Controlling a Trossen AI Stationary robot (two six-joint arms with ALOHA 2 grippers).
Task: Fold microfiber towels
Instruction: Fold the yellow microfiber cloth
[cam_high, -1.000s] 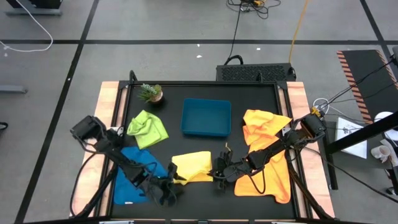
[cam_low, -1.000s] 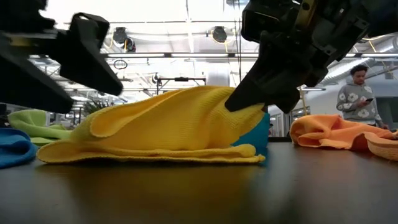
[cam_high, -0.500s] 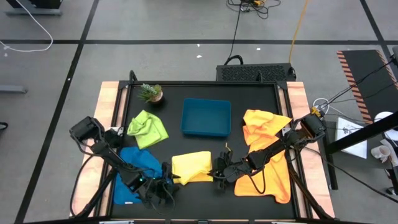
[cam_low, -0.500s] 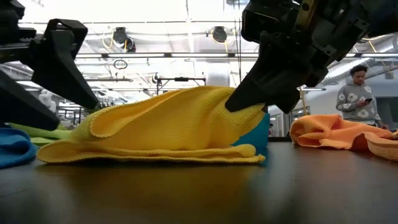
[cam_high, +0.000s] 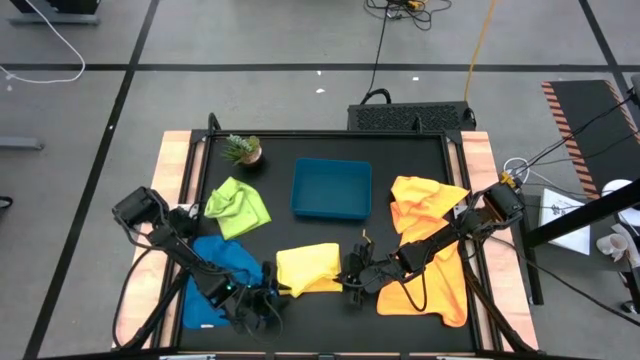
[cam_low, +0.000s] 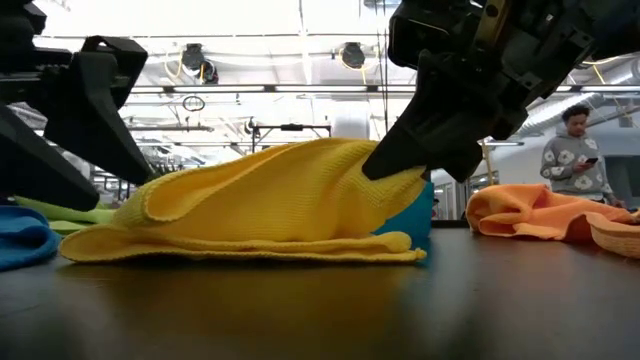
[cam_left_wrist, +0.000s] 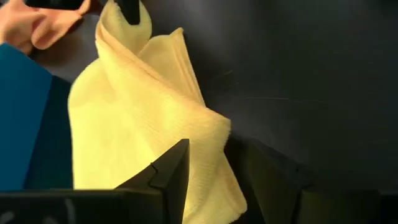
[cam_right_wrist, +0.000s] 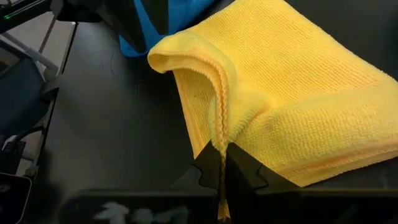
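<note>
Right jaws (cam_right_wrist: 219, 167) pinching yellow towel (cam_right_wrist: 280, 99) edge

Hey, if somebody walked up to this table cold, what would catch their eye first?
Probably the yellow towel at the table's near middle, with both arms converging on it: the right gripper is pinched shut on a raised fold at its right edge, while the left gripper sits open at its left corner. After that, the bright colours around it: the orange towels on the right, and the blue towel and lime green towel on the left.

Tray (cam_high: 331, 188) between plant (cam_high: 242, 149) and towel (cam_high: 421, 203).
</note>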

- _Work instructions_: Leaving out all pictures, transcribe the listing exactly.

- _Problem solution_:
Controlling a Trossen AI Stationary robot (two six-joint arms with ALOHA 2 grippers).
Task: Fold microfiber towels
Instruction: Fold the yellow microfiber cloth
[cam_high, -1.000s] 
[cam_low, -1.000s] 
[cam_high, -0.500s] 
[cam_low, -0.500s] 
[cam_high, +0.000s] 
[cam_low, +0.000s] 
[cam_left_wrist, +0.000s] 
[cam_right_wrist, +0.000s] 
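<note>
Right jaws (cam_right_wrist: 219, 167) pinching yellow towel (cam_right_wrist: 280, 99) edge

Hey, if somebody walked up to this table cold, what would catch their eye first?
Probably the yellow towel at the table's near middle, with both arms converging on it: the right gripper is pinched shut on a raised fold at its right edge, while the left gripper sits open at its left corner. After that, the bright colours around it: the orange towels on the right, and the blue towel and lime green towel on the left.

Tray (cam_high: 331, 188) between plant (cam_high: 242, 149) and towel (cam_high: 421, 203).
</note>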

This is the complete answer.